▶ WHAT YOU SHOULD DO
What you return must match the listing below character for character, minus any pictures.

▶ COLLECTED DATA
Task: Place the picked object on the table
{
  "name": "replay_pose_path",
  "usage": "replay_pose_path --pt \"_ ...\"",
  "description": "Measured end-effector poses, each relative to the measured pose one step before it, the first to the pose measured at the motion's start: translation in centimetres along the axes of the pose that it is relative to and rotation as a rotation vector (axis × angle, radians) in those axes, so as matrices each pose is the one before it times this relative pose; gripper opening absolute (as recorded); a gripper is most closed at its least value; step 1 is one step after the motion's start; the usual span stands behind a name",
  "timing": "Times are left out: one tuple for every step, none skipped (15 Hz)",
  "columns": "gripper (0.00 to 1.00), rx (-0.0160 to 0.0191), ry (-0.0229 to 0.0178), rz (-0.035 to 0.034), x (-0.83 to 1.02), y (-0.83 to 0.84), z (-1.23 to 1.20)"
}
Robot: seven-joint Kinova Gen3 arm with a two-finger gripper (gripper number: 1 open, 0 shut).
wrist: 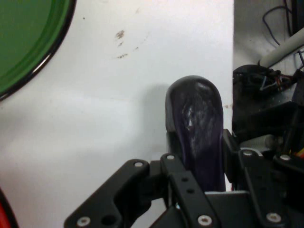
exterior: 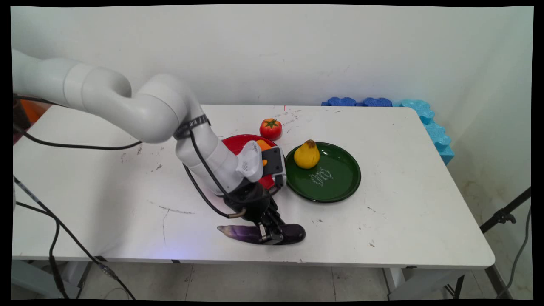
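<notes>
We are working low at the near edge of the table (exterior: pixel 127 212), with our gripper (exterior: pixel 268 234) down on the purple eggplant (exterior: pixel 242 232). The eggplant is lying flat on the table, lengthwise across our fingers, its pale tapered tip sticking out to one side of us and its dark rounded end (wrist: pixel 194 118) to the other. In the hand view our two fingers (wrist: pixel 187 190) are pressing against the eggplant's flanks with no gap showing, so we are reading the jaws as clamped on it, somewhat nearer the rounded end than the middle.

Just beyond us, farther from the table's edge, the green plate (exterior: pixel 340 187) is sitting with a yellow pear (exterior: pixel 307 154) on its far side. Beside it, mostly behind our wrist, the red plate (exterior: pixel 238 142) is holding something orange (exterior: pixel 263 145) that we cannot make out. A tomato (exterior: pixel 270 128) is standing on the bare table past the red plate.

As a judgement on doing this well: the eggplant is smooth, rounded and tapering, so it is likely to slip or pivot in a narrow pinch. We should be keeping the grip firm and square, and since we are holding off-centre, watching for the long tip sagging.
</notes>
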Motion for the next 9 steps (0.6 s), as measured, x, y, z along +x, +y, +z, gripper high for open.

▶ RESPONSE BOX
Task: Place the picked object on the table
{
  "name": "replay_pose_path",
  "usage": "replay_pose_path --pt \"_ ...\"",
  "description": "Measured end-effector poses, each relative to the measured pose one step before it, the first to the pose measured at the motion's start: translation in centimetres along the axes of the pose that it is relative to and rotation as a rotation vector (axis × angle, radians) in those axes, so as matrices each pose is the one before it times this relative pose; gripper opening absolute (as recorded); a gripper is most closed at its least value; step 1 is one step after the motion's start; the usual span stands behind a name",
  "timing": "Times are left out: one tuple for every step, none skipped (15 Hz)",
  "columns": "gripper (0.00 to 1.00), rx (-0.0160 to 0.0191), ry (-0.0229 to 0.0178), rz (-0.035 to 0.034), x (-0.83 to 1.02), y (-0.83 to 0.84), z (-1.23 to 1.20)"
}
Robot: seven-joint Kinova Gen3 arm with a two-finger gripper (gripper number: 1 open, 0 shut).
wrist: 
exterior: 
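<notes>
We are working low at the near edge of the table (exterior: pixel 127 212), with our gripper (exterior: pixel 268 234) down on the purple eggplant (exterior: pixel 242 232). The eggplant is lying flat on the table, lengthwise across our fingers, its pale tapered tip sticking out to one side of us and its dark rounded end (wrist: pixel 194 118) to the other. In the hand view our two fingers (wrist: pixel 187 190) are pressing against the eggplant's flanks with no gap showing, so we are reading the jaws as clamped on it, somewhat nearer the rounded end than the middle.

Just beyond us, farther from the table's edge, the green plate (exterior: pixel 340 187) is sitting with a yellow pear (exterior: pixel 307 154) on its far side. Beside it, mostly behind our wrist, the red plate (exterior: pixel 238 142) is holding something orange (exterior: pixel 263 145) that we cannot make out. A tomato (exterior: pixel 270 128) is standing on the bare table past the red plate.

As a judgement on doing this well: the eggplant is smooth, rounded and tapering, so it is likely to slip or pivot in a narrow pinch. We should be keeping the grip firm and square, and since we are holding off-centre, watching for the long tip sagging.
</notes>
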Motion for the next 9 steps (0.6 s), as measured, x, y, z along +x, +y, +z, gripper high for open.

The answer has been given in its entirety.